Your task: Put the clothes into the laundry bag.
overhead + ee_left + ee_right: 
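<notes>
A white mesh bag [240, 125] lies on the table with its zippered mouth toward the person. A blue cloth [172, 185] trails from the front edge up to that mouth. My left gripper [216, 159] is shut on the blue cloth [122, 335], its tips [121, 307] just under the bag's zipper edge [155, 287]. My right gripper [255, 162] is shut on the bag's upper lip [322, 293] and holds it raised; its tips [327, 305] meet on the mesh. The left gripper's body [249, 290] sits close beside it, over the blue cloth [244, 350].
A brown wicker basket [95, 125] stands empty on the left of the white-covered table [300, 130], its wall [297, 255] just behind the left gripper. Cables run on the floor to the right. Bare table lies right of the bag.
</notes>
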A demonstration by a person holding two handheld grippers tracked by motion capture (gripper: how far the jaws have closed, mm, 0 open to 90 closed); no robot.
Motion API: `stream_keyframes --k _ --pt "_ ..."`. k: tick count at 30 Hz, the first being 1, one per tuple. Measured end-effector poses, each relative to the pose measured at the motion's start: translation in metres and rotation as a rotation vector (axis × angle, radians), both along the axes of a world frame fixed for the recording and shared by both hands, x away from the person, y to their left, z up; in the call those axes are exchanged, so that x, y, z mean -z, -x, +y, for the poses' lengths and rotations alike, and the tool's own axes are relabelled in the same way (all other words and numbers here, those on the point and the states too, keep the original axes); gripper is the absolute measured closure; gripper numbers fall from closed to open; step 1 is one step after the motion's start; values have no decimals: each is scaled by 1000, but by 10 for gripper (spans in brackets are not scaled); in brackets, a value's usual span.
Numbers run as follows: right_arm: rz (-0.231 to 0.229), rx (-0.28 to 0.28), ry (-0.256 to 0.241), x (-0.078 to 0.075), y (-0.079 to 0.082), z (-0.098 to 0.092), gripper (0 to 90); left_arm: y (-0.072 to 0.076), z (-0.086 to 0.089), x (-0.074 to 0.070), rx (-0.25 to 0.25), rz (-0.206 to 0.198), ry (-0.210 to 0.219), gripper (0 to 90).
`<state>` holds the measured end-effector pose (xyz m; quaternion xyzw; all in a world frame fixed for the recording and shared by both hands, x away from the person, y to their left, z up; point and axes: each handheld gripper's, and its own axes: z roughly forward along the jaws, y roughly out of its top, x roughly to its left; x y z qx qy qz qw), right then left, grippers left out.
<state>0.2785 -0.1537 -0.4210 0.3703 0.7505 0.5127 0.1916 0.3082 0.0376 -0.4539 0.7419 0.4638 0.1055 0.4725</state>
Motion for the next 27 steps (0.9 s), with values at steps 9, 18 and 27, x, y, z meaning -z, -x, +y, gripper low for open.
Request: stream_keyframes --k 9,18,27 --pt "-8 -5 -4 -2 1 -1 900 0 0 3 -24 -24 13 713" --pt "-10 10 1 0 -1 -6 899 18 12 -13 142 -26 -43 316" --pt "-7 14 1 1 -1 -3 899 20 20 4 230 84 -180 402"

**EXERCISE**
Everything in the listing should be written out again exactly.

**OUTPUT OF THE TASK**
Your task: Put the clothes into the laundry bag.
overhead + ee_left + ee_right: 
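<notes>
A white mesh bag [240, 125] lies on the table with its zippered mouth toward the person. A blue cloth [172, 185] trails from the front edge up to that mouth. My left gripper [216, 159] is shut on the blue cloth [122, 335], its tips [121, 307] just under the bag's zipper edge [155, 287]. My right gripper [255, 162] is shut on the bag's upper lip [322, 293] and holds it raised; its tips [327, 305] meet on the mesh. The left gripper's body [249, 290] sits close beside it, over the blue cloth [244, 350].
A brown wicker basket [95, 125] stands empty on the left of the white-covered table [300, 130], its wall [297, 255] just behind the left gripper. Cables run on the floor to the right. Bare table lies right of the bag.
</notes>
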A demonstration by a person holding two handheld grippers tracked by motion capture (gripper: how far the jaws have closed, mm, 0 open to 90 closed); no robot.
Motion API: `stream_keyframes --k _ --pt "_ ..."`. k: tick count at 30 Hz, the first being 1, one per tuple. Measured end-effector poses, each relative to the pose measured at the motion's start: translation in metres and rotation as a rotation vector (axis × angle, radians), both along the axes of a world frame fixed for the recording and shared by both hands, x away from the person, y to their left, z up; in the call those axes are exchanged, so that x, y, z mean -z, -x, +y, for the poses' lengths and rotations alike, and the tool's own axes are relabelled in the same way (all other words and numbers here, those on the point and the states too, keep the original axes); gripper is the absolute measured closure; gripper numbers fall from closed to open; step 1 is one step after the motion's start; values have no decimals: each is scaled by 1000, but by 10 for gripper (spans in brackets are not scaled); in brackets, a value's usual span.
Numbers run as follows: right_arm: rz (-0.231 to 0.229), rx (-0.28 to 0.28), ry (-0.256 to 0.241), x (-0.078 to 0.075), y (-0.079 to 0.082), z (-0.098 to 0.092), gripper (0 to 90); left_arm: y (-0.072 to 0.076), z (-0.086 to 0.089), x (-0.074 to 0.070), rx (-0.25 to 0.25), rz (-0.206 to 0.198), ry (-0.210 to 0.219), gripper (0 to 90).
`<state>` holds the measured end-effector pose (xyz m; quaternion xyzw; all in a world frame fixed for the recording and shared by both hands, x away from the person, y to their left, z up; point and axes: each handheld gripper's, and its own axes: z roughly forward along the jaws, y roughly out of its top, x roughly to its left; x y z qx qy qz qw), right then left, grippers left out.
<state>0.2785 -0.1537 -0.4210 0.3703 0.7505 0.5127 0.1916 0.3082 0.0376 -0.4539 0.7419 0.4638 0.1055 0.4725</state>
Motion for the next 27 steps (0.9 s), with values at steps 9, 18 and 27, x, y, z meaning -z, -x, +y, gripper low for open.
Request: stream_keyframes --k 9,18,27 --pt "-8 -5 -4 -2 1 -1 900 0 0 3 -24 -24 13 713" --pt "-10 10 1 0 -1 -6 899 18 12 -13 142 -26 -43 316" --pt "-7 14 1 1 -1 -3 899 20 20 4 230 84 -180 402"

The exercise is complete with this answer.